The data array to build

content_list=[ 

            section('First Section'),"somecontent","some_other_content", 

            section('Second Section'), "somecontent", "some_other_content" 
]

The build code

<table>

    [% FOREACH entry IN content_list %]

        [% IF entry == section %]
        <tr>
            <th> [% #this needs to output the string, ie 'First Section' %]</th>
        </tr>
        [% END %]

        <tr>
            <td>The content is: [% entry %]</td>
        </tr>

    [% END %]

</table>

It will recognise when the entry = section and print the th, but I can't figure out how to get it to print the string contained in the section? Any help would be much appreciated!
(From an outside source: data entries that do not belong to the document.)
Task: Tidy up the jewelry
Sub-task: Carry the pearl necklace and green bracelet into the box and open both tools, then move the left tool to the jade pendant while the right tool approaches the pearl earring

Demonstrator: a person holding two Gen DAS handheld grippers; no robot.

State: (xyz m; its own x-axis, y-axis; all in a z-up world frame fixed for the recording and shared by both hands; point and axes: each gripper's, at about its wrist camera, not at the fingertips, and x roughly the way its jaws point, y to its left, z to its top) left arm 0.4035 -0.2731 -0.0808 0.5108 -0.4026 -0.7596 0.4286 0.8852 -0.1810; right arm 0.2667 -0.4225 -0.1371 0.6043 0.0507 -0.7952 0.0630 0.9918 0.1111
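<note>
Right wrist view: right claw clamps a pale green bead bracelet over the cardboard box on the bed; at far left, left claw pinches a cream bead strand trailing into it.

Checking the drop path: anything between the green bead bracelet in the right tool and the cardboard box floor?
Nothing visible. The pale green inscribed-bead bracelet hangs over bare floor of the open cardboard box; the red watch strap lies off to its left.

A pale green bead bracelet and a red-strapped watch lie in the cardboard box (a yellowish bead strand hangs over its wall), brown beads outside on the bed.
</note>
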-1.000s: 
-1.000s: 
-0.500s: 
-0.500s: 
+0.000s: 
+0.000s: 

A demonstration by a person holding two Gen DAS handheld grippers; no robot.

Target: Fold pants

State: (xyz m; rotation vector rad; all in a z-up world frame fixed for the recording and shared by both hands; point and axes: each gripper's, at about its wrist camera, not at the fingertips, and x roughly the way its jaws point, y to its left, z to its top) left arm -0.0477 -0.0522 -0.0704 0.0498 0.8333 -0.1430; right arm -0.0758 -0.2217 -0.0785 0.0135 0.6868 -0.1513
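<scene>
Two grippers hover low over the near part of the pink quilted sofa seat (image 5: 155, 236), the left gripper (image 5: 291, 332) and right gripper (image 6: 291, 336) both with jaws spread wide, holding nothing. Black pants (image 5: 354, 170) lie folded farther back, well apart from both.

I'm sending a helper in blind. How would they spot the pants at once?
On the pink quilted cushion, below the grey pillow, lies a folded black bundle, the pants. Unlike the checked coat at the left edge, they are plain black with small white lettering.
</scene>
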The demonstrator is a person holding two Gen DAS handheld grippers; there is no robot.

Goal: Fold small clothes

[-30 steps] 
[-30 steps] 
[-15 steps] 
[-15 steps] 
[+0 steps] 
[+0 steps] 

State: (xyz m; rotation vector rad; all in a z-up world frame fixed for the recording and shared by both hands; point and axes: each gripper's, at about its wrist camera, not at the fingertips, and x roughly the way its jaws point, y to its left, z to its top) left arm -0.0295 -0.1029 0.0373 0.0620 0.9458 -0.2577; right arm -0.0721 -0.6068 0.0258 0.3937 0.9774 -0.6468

(I realise there's probably an easier and more logical way around this but this is a small snippet of a large piece of code that would need altering lol)

Was it helpful?

Solution

What exactly is section(arg) in your arrayref ? Is this a TT macro or is your example pseudo-code?

I appreciate you don't want to rewrite the whole thing. Is it possible to stash the section headers in a fashion that permits later identification that this is what they are, i.e.:

content_list=[ 
    { section => 'First Section' }, "somecontent", "some_other_content", 
    { section => 'Second Section' }, "somecontent", "some_other_content" 
];

and later on:

    [% IF entry.section %]
    <tr>
        <th> [% entry.section %]</th>
    </tr>
    [% END %]

If you go down this path, you might want to consider turning all the elements in the array to little hashrefs, i.e.:

content_list = [ 
    { content => 'First Section', section=>1 }, { content => "somecontent" },
    { content => "some_other_content" }, { content => 'Second Section', section=>1 },
    { content => "somecontent" }, { content => "some_other_content", some_flag=>1 }
];

Then each entry IN content_list can be an object with its own properties to suit.


Another approach would be to create a little hash of the content items you know are headers, and test for them, i.e.:

[% SET header = { 'First Section' => 1, 'Second Section' => 1, ... }; %]

and later on:

[% IF header.$entry %]
    <tr>
        <th>[% entry %]</th>
    </tr>

etc.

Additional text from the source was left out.